=== Problem statement ===
Nothing but the pictures should be left out when the entries below are duplicated.
- - - - -
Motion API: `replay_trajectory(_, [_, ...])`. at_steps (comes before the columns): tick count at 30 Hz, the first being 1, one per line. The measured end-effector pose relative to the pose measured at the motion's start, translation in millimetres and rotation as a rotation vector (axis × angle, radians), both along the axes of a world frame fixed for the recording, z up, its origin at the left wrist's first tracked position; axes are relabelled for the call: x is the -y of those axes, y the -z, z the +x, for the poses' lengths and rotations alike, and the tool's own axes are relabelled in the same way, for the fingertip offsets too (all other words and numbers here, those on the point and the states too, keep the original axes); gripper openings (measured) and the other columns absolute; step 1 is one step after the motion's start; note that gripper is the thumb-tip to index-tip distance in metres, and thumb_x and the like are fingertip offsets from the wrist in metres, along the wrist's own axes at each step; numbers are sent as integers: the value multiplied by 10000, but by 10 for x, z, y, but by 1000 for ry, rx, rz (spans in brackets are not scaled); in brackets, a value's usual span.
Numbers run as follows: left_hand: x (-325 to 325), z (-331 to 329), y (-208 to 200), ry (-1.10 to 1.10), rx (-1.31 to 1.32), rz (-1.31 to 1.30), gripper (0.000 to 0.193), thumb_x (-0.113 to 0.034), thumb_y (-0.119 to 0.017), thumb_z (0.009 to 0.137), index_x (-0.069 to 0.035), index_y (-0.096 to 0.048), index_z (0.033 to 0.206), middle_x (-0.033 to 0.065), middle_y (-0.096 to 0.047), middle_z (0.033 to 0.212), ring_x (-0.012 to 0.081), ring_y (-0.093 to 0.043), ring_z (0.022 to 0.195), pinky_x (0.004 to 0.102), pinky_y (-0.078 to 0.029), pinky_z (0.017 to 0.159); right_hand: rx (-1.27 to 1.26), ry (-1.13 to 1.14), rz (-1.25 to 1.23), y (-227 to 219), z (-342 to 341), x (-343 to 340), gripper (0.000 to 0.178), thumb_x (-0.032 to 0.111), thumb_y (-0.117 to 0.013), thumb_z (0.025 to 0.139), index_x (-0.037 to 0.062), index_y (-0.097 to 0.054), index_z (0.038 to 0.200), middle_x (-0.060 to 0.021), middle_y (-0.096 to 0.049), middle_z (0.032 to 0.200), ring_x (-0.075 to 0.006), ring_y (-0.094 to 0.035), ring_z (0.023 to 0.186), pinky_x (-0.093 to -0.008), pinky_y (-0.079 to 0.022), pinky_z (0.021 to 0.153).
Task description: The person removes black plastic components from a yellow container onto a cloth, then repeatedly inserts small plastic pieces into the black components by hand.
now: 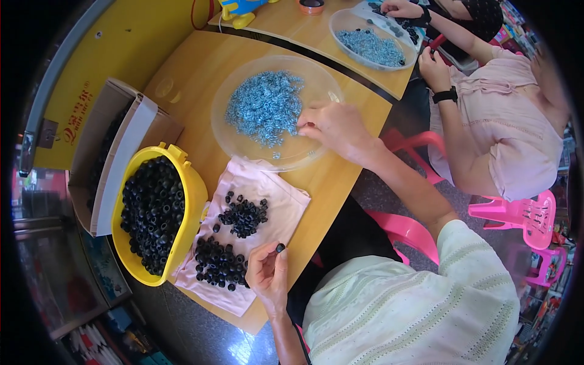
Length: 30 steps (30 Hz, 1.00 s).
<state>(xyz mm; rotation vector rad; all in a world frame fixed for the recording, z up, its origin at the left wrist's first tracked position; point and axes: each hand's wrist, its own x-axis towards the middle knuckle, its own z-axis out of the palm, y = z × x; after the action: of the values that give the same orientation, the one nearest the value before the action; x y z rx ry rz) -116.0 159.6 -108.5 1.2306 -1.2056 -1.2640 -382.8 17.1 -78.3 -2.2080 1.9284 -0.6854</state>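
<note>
Between the thumb and finger of my left hand (266, 274) is a small black barrel-shaped piece (280, 247), held just past a pink cloth (286, 198). Two heaps of black pieces lie on that cloth: smaller ones (244, 218) farther off and larger, rounder ones (219, 263) nearer. My right hand (337, 129) reaches over a shallow clear round tray (222, 137). Its fingertips are closed at the edge of a pile of tiny shiny blue coil-like pieces (263, 106); whatever they pinch is hidden.
A yellow bucket (198, 204) full of black pieces stands at the table's left edge, beside an open cardboard box (112, 158). Upper right, another person (493, 121) in pink works over a second clear tray (340, 52) of blue pieces. Pink plastic chairs (404, 234) stand close by.
</note>
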Motion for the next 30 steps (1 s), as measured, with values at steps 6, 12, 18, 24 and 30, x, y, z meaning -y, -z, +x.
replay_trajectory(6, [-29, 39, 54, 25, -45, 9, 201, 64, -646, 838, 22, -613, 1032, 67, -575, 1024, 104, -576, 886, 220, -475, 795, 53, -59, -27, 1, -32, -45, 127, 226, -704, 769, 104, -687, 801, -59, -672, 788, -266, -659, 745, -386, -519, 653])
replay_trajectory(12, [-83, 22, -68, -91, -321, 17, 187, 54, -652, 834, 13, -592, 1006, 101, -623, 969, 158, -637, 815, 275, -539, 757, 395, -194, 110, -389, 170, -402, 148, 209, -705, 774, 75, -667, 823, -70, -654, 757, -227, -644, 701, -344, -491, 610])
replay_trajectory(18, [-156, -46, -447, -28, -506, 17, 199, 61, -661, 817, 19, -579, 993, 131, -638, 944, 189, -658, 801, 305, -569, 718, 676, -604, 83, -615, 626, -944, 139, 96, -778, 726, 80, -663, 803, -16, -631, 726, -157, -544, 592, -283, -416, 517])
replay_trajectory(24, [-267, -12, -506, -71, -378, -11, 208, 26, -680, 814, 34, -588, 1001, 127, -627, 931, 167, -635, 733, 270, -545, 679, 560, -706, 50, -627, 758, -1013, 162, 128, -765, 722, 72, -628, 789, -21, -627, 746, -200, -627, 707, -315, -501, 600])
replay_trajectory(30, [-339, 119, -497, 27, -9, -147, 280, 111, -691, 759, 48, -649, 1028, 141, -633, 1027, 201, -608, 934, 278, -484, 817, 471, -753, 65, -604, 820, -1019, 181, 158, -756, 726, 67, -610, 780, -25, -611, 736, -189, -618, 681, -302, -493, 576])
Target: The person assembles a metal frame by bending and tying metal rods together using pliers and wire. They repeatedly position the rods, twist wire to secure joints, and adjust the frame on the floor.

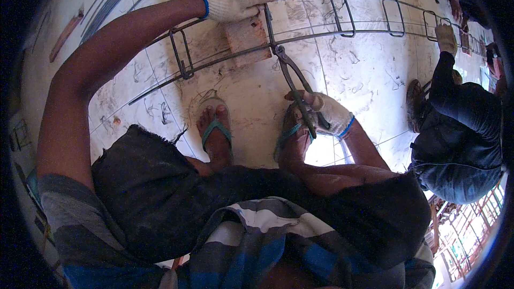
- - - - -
=== Task answer ===
Motion API: `replay_trajectory(_, [_, ...])`. at_steps (comes before the columns): tick count at 30 Hz, the first being 1, one per line. The measured end-effector pose relative to the pose measured at the motion's start, translation in millimetres and rotation as a rotation vector (axis × angle, radians), both along the axes of a world frame fixed for the recording, z up, its origin at the left wrist's first tracked position; axes are relabelled for the call: x is the -y of those axes, y the -z, z the +x, for the poses' lengths and rotations alike, and the tool's own axes are relabelled in the same way, for the fingertip offsets too (all other words and numbers here, those on the point and the states too, keep the original axes); gripper openings (measured) and the other columns absolute; step 1 is one step after the motion's start; note that gripper is the thumb-tip to index-tip distance in metres, and thumb_x and the like are fingertip offsets from the wrist in metres, along the wrist's own axes at each step; numbers are sent as integers: the value multiplied by 10000, but by 10 for x, z, y, but by 1000 for ry, rx, rz (spans in brackets are not scaled); in brackets, a value's usual span.
Numbers run as follows: left_hand: x (-325 to 325), z (-331 to 329), y (-208 to 200), ry (-1.10 to 1.10), rx (-1.31 to 1.32), rz (-1.31 to 1.30), gripper (0.000 to 0.193), thumb_x (-0.113 to 0.034), thumb_y (-0.119 to 0.017), thumb_z (0.009 to 0.137), index_x (-0.069 to 0.035), index_y (-0.096 to 0.048), index_z (0.033 to 0.206), middle_x (-0.033 to 0.065), middle_y (-0.096 to 0.047), middle_z (0.033 to 0.212), ring_x (-0.012 to 0.081), ring_y (-0.093 to 0.043), ring_z (0.022 to 0.195), pinky_x (0.004 to 0.102), pinky_y (-0.078 to 0.029), pinky_z (0.017 to 0.159); right_hand: rx (-1.27 to 1.26), ry (-1.13 to 1.14), rz (-1.25 to 1.23), y (-227 to 219), z (-342 to 341), x (-343 to 340), gripper (0.000 to 0.178), thumb_x (-0.032 to 0.111), thumb_y (-0.117 to 0.013), thumb_z (0.025 to 0.139), index_x (-0.037 to 0.062), index_y (-0.097 to 0.054), index_z (0.038 to 0.200), middle_x (-0.060 to 0.021), middle_y (-0.096 to 0.049), middle_z (0.032 to 0.200), ring_x (-0.075 to 0.006), ring_y (-0.094 to 0.035), ring_z (0.023 to 0.186), pinky_x (-0.093 to -0.008), pinky_y (-0.079 to 0.022), pinky_z (0.021 to 0.153).
Task description: The person removes black plastic components from a yellow container onto a cloth, then repeatedly inserts small plastic pieces into the black components by hand.
now: 
Length: 30 steps (30 Hz, 1.00 s).
<state>(xyz mm; rotation vector rad; all in a world frame fixed for the recording, z up, its origin at the left wrist's first tracked position; point and axes: each hand's wrist, its own x-axis towards the middle knuckle, its own z-axis out of the palm, y = z × x; after the action: of the values that give the same orientation, the one nearest the value before the action; x y z rx ry rz) -116.0 159.6 -108.5 1.2306 -1.2056 -1.2640 -382.8 17.1 -78.3 -2.2080 1.9284 -0.6854</state>
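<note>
Between the thumb and finger of my left hand (266, 274) is a small black barrel-shaped piece (280, 247), held just past a pink cloth (286, 198). Two heaps of black pieces lie on that cloth: smaller ones (244, 218) farther off and larger, rounder ones (219, 263) nearer. My right hand (337, 129) reaches over a shallow clear round tray (222, 137). Its fingertips are closed at the edge of a pile of tiny shiny blue coil-like pieces (263, 106); whatever they pinch is hidden.
A yellow bucket (198, 204) full of black pieces stands at the table's left edge, beside an open cardboard box (112, 158). Upper right, another person (493, 121) in pink works over a second clear tray (340, 52) of blue pieces. Pink plastic chairs (404, 234) stand close by.
</note>
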Motion for the next 30 steps (1 s), as measured, with values at steps 6, 12, 18, 24 and 30, x, y, z meaning -y, -z, +x.
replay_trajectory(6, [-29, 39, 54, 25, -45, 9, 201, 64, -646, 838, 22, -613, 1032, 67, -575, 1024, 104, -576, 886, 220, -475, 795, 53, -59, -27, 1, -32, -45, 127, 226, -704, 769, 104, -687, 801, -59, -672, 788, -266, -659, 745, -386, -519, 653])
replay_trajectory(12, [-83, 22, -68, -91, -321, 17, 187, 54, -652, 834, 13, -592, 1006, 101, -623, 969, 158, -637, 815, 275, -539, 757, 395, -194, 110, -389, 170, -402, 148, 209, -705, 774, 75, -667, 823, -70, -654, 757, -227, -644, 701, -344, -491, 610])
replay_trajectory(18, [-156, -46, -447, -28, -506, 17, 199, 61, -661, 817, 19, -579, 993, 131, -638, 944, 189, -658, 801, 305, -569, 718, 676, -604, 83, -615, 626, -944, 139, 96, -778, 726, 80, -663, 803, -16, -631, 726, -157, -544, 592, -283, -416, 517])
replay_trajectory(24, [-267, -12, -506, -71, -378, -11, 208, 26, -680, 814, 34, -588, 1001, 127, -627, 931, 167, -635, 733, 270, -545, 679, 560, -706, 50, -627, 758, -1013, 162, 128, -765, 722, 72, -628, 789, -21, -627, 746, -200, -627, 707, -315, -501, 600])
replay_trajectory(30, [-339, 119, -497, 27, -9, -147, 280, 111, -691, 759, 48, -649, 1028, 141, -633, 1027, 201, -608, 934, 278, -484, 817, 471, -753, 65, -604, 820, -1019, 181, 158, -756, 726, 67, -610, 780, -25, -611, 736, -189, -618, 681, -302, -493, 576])
Target: The person assembles a metal frame by bending and tying metal rods together using pliers and wire. They repeatedly position the rods, twist wire to secure joints, and adjust the frame on the floor.

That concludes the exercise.